Don't follow the hiring rules and you'll get hired faster.

It takes more work up front, but it's more effective. There's a catch, though.

To break the rules, you need to understand exactly how the hiring process works.
That means re-thinking every thing you know about the process so you can
eradicate the ineffective norm.

Let's start with your paperwork before looking at the unconventional way of
getting a company's attention.

The norm is to begin with your resume. If you want to work effectively, however,
you've missed the first step: defining who you are and what you want. Don't
write your answer perfunctorily in one sentence. Dig into your work history.
Examine what you liked, what you didn't and why.

Consider company size, management style, what motivated you. Look at each
company's culture and mission. But don't stop there. I can think of at least
seven additional factors to examine. Can you?

Now your resume. The norm is a resume that lists what you've done. If you have a
profile, it's comprised of uninspiring phrases such as "proven ability." If it
was done professionally, you may have keywords glopped on the top. There are a
few too-long paragraphs, some poor formatting and full sentences.

What you've done isn't the same as how well you've done it.

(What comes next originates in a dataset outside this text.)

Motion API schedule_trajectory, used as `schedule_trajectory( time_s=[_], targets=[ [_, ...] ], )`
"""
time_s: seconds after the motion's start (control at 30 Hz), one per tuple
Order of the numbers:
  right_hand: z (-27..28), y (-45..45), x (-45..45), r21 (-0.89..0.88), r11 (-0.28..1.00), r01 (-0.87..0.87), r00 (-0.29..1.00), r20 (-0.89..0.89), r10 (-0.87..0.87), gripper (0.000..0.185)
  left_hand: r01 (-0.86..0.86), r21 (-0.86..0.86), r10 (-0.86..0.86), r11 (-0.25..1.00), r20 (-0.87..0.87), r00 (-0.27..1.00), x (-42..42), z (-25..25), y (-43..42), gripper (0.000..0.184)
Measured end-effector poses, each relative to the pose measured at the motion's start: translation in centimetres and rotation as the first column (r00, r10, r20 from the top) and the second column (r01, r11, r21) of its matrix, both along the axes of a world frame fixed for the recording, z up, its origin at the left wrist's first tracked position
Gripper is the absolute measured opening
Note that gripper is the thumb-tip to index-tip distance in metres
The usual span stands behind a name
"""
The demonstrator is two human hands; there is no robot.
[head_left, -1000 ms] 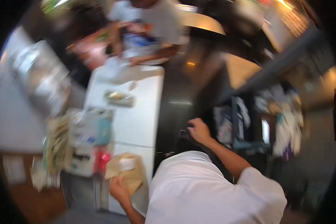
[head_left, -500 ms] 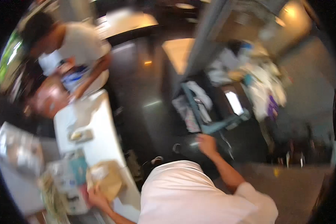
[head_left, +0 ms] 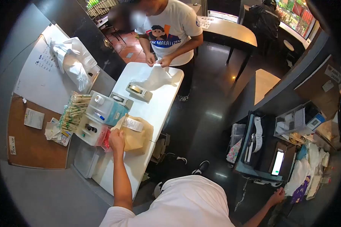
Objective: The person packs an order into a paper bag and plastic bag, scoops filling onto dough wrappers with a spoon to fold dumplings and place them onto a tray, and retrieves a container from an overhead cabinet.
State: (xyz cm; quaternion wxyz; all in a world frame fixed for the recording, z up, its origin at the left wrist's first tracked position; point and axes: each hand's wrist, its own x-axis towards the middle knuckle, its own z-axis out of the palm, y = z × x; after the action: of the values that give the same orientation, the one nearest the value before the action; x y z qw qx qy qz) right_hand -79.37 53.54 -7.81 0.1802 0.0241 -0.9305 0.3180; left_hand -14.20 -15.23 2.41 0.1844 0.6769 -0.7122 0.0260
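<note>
On my feed I'm seeing a person [head_left: 174, 32] standing at the far end of the white table [head_left: 163, 98], where a tape dispenser [head_left: 139, 92] is resting. Bundled sticks [head_left: 74, 112], possibly wrapped chopsticks, are sitting beside containers [head_left: 111, 112]. A lit phone [head_left: 277, 163] is lying in a dark tray [head_left: 254, 174].

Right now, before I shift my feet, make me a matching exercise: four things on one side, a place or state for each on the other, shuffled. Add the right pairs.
Things
1. Paper bag
2. Phone
3. PICK-UP label
4. Wooden sticks

Places and states
A. On the brown board
B. Beside the plastic containers
C. On the white table, at the left hand
D. Screen lit

Right pairs
1-C
2-D
3-A
4-B
</note>
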Motion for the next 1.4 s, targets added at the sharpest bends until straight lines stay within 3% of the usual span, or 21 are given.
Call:
schedule_trajectory(
  time_s=[0.17,0.23,0.3,0.37,0.43,0.47,0.5,0.53,0.57,0.67,0.87,1.07,1.27,1.4],
  targets=[
    [0.6,-1.3,0.5,0.155,0.987,0.044,0.999,0.004,-0.045,0.025,-0.013,-0.015,0.014,1.000,0.036,0.999,1.0,-1.4,-0.6,0.022],
    [-0.4,-1.1,0.6,-0.017,1.000,0.006,0.999,-0.049,-0.007,0.025,-0.083,0.048,0.080,0.995,0.065,0.995,1.0,-1.4,-0.7,0.023],
    [-0.1,-1.4,0.6,-0.046,0.998,0.042,0.999,0.036,-0.040,0.022,-0.041,0.064,0.041,0.997,-0.003,0.999,1.4,-1.7,-0.9,0.023],
    [-0.2,-1.4,1.2,-0.085,0.990,0.113,0.987,0.128,-0.102,0.021,-0.059,0.080,0.050,0.995,0.119,0.992,1.9,-1.9,-1.2,0.020],
    [3.2,-4.2,2.8,-0.211,0.956,0.203,0.948,0.285,-0.138,0.020,0.023,-0.047,-0.023,0.999,0.011,1.000,6.4,-6.9,-3.6,0.023],
    [2.8,-2.9,3.2,-0.209,0.976,0.054,0.981,0.196,-0.012,0.024,0.034,0.006,-0.033,0.999,-0.092,0.995,5.0,-5.0,-2.5,0.027],
    [4.0,-4.8,4.1,-0.077,0.983,0.165,0.986,0.023,-0.164,0.027,0.002,0.162,0.017,0.987,-0.118,0.993,4.4,-3.5,-2.3,0.029],
    [7.3,-7.3,4.7,-0.092,0.977,0.192,0.981,0.037,-0.189,0.027,0.105,0.022,-0.099,0.994,-0.185,0.978,6.0,-6.1,-4.1,0.022],
    [4.8,-6.2,2.9,-0.017,0.995,0.094,0.985,-0.141,-0.095,0.026,0.077,0.095,-0.076,0.993,-0.016,0.997,8.0,-7.6,-6.3,0.023],
    [4.4,-6.1,2.5,0.172,0.985,0.018,0.999,-0.036,-0.012,0.036,0.123,0.082,-0.131,0.989,0.112,0.985,9.7,-8.1,-7.3,0.026],
    [0.8,-10.1,3.5,0.190,0.963,-0.192,0.981,0.003,0.195,0.082,0.137,0.126,-0.150,0.982,0.100,0.984,9.1,-8.4,-8.8,0.031],
    [0.0,-11.0,3.6,0.290,0.934,-0.207,0.971,0.177,0.160,0.102,0.096,0.191,-0.110,0.977,0.064,0.992,9.7,-7.0,-7.5,0.035],
    [1.1,-10.7,3.6,0.284,0.943,-0.174,0.982,0.115,0.146,0.099,0.104,0.181,-0.136,0.978,0.176,0.975,9.8,-6.7,-7.7,0.034],
    [0.8,-10.5,3.4,0.257,0.953,-0.158,0.983,0.137,0.126,0.096,0.099,0.190,-0.116,0.977,0.082,0.990,8.6,-6.0,-6.7,0.033]
  ],
)
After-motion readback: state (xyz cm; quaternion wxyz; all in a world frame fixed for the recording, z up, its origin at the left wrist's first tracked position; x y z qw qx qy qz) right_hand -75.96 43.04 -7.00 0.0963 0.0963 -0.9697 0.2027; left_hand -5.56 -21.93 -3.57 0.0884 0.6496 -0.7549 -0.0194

You're competing
against hundreds of others with roughly the same function as you. If your resume
consists only of your responsibilities, you won't stand out. To achieve that,
you'll have to do what I call "chunking it down." Then you can begin your
resume.

First, list all your job responsibilities. Include vague phrases on your resume
that begin "responsible for," "performed" and "maintained." Pull out bullets
with lists, such as: "prepared, tracked and controlled," "coordinated events,
seminars and networking groups," and "managed, trained and guided."

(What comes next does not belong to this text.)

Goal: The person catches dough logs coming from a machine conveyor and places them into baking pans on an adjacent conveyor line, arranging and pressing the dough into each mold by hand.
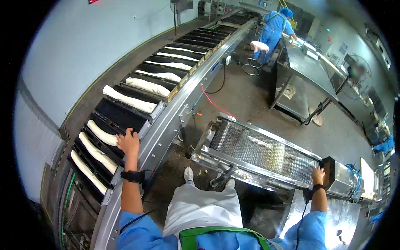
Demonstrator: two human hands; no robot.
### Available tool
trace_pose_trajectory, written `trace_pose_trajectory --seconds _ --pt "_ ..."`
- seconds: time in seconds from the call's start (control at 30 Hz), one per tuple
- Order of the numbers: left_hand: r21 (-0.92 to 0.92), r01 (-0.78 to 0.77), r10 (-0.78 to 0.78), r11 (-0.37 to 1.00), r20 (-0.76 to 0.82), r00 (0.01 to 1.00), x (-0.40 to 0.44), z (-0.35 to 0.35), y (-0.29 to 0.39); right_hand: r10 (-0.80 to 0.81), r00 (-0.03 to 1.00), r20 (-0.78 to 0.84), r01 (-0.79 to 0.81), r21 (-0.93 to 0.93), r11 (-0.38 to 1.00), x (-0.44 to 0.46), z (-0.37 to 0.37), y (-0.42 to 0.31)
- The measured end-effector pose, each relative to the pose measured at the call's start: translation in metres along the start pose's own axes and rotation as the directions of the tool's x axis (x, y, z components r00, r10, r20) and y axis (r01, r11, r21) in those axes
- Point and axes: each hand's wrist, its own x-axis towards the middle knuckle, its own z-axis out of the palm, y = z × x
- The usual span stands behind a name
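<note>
Black, curved edges cut off the corners of a factory room with a pale wall [104, 37] and a dark floor [246, 98]. Far trays and the equipment at right are hard to make out, and the left hand's fingers [128, 135] hide the near end of one long, pale dough-like strip [101, 133]. That strip lies lengthwise in a black tray on the tray conveyor [175, 109], directly beside the left hand [128, 143]. Its fingers are bent and partly spread over the strip's end; whether they pinch it cannot be told. Two similar strips [98, 153] lie in trays nearer the body, and more lie farther up the line. Well apart from them, the right hand [318, 175] has its fingers curled at the edge of a metal mesh conveyor [264, 148], near a dark-ended housing [339, 179]; its grip is unclear. The mesh conveyor stands between the person's feet and a steel table [308, 71]. Beyond, a co-worker in blue [275, 29] stands beside that table, near a round-based stool [252, 66].
</note>
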Motion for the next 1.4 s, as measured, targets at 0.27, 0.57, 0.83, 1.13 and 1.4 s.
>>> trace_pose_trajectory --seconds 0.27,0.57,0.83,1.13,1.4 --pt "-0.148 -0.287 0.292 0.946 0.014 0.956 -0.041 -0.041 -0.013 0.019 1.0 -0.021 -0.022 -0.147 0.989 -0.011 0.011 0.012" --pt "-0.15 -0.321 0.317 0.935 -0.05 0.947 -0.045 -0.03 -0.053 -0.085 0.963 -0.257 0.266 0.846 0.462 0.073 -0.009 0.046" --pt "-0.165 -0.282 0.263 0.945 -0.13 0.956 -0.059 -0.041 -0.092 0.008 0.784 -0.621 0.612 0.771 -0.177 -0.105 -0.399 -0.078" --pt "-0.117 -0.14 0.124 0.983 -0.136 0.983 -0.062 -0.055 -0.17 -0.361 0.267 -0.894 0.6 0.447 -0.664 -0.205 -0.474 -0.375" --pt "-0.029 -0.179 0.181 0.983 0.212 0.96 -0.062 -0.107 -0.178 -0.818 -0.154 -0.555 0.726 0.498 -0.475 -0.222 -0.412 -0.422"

Other examples are ones that are overly general: "developed and created a new
marketing program," and "initiated the start up of an insurance subsidiary."

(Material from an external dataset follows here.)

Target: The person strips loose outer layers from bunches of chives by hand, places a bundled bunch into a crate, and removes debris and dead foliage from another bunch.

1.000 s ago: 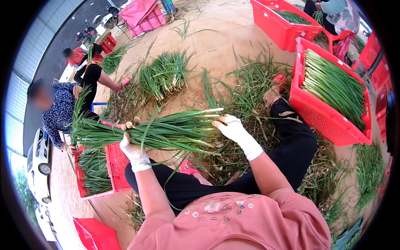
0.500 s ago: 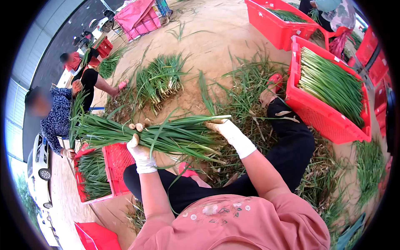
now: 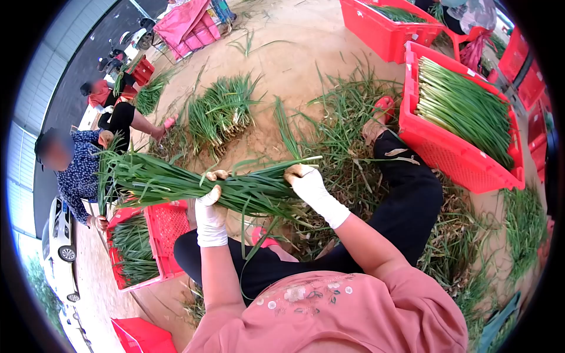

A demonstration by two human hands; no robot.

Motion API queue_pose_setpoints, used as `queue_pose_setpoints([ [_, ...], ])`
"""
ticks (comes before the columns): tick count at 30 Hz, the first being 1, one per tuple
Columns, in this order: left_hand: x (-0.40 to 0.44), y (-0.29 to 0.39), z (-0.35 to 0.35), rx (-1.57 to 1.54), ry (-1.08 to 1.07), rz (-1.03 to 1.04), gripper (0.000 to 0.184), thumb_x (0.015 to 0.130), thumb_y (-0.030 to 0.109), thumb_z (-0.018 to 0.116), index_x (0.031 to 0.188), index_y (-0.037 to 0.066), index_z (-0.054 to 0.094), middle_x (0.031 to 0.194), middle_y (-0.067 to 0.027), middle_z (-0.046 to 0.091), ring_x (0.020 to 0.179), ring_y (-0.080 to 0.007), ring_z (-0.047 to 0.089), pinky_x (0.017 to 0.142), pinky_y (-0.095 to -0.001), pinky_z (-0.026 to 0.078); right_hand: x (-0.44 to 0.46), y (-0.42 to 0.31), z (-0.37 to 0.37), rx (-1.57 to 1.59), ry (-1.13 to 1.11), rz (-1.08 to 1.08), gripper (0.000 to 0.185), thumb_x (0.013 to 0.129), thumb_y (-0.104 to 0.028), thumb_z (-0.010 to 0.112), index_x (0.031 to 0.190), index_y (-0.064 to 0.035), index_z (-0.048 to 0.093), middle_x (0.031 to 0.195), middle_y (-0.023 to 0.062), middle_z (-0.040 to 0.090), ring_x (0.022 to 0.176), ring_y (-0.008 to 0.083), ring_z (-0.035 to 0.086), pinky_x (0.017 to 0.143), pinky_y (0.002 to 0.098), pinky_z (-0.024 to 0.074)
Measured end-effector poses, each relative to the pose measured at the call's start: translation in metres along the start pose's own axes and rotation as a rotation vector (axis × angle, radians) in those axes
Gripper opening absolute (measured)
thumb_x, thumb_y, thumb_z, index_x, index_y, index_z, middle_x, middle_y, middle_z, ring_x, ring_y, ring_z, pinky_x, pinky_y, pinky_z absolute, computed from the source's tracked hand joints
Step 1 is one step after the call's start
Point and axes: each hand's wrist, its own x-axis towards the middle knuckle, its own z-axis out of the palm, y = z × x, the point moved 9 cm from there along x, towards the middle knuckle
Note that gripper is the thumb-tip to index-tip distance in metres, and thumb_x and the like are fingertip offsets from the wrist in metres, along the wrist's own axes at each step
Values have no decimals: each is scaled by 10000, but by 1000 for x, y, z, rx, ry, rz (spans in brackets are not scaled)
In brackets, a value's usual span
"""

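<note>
A bunch of garlic chives (image 3: 165, 179) lies across both my hands above my lap, its long flat green leaves pointing left and its paler stem ends to the right. My left hand (image 3: 210, 213), in a white glove with dirty fingertips, wraps around the middle of the bunch from below. Near the stem end, my gloved right hand (image 3: 306, 181) has its fingers closed on the stalks; the fingertips are partly hidden. A few loose leaves hang below the bunch.
A red crate (image 3: 453, 156) of neatly laid chives stands at right, with another red crate (image 3: 168, 235) at lower left. Untrimmed chives (image 3: 220, 109) lie on the ground ahead. Cut leaves surround my legs. A co-worker in a blue patterned top (image 3: 85, 162) sits at left.
My hands and the bunch have shifted slightly, with the right hand now a little farther left and curled more over the stalks. The view has tilted a little.
</note>
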Motion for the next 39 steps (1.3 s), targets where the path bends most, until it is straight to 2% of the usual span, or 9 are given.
queue_pose_setpoints([
  [3, 1, -7, 7, 101, -11, 52, 286, 668, 59, 714, 895, 71, 539, 877, -73, 563, 962, -248, 515, 965, -437, 354, -9, -43, 4, 122, -112, 16, 127, 779, -102, 614, 841, 5, 641, 763, 94, 640, 731, 207, 612, 684, 272, 469],
  [7, -4, -8, -2, 63, -3, 16, 279, 674, 44, 703, 897, 75, 537, 893, -83, 561, 982, -266, 513, 949, -448, 364, 4, -26, -7, 1162, -187, 402, 96, 810, -88, 614, 882, -24, 610, 785, 27, 622, 663, 150, 587, 631, 257, 474],
  [13, -9, 8, -58, -18, 95, 94, 278, 698, 59, 694, 921, 82, 530, 937, -87, 546, 943, -254, 520, 907, -431, 397, 42, -15, -139, 1668, 81, 68, 144, 843, -191, 590, 793, -58, 568, 767, 57, 603, 776, 196, 585, 714, 326, 486],
  [15, -11, 21, -72, -64, 94, 118, 271, 711, 57, 685, 928, 88, 527, 959, -87, 532, 925, -244, 521, 872, -426, 423, 45, 5, -167, 1578, 28, -21, 205, 860, -265, 561, 766, -83, 551, 780, 58, 602, 809, 190, 579, 751, 350, 467],
  [17, -11, 32, -86, -138, 128, 159, 269, 717, 72, 688, 931, 92, 527, 961, -78, 526, 930, -243, 518, 871, -434, 424, 28, 49, -169, 746, 249, 357, 268, 829, -329, 619, 869, -65, 595, 821, 40, 615, 833, 143, 559, 776, 298, 431],
  [19, -9, 45, -85, -145, 110, 225, 271, 725, 117, 698, 937, 101, 530, 965, -64, 519, 953, -256, 510, 876, -459, 420, 27, 59, -146, -14, 62, 379, 359, 790, -310, 662, 999, -23, 607, 903, 40, 627, 865, 126, 547, 763, 264, 418],
  [28, -2, 66, -73, -193, 33, 292, 260, 735, 162, 696, 930, 103, 536, 938, -46, 543, 974, -282, 505, 954, -467, 357, 16, 25, -30, 666, -355, 458, 415, 805, -240, 656, 1133, -2, 569, 1063, 78, 614, 953, 136, 559, 799, 279, 442],
  [36, -1, 64, -64, -180, -26, 277, 280, 722, 174, 705, 917, 107, 515, 889, -35, 522, 992, -277, 482, 938, -450, 358, 18, 62, -63, 661, 42, 502, 269, 858, -286, 592, 929, -27, 582, 827, 38, 620, 706, 122, 585, 704, 278, 476],
  [39, 1, 67, -73, -204, -1, 317, 296, 708, 184, 718, 896, 118, 499, 854, -27, 508, 980, -267, 472, 937, -443, 344, 29, 57, -69, 428, -80, 427, 302, 862, -292, 591, 971, -11, 605, 870, 38, 628, 739, 101, 569, 739, 251, 451],
])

Second, list every occasion you performed the repetitive tasks. If it was a
one-time occurrence, list the steps you went through to make it happen.

Third, because your resume must focus on the results of what you did, look at
each item in step two and consider scope, problem resolution or degree of
success.

Results aren't always about increase or decrease. They're also about fixing,
initiating, developing and similar verbs. If you implemented a program that was
your idea, say "Created and implemented."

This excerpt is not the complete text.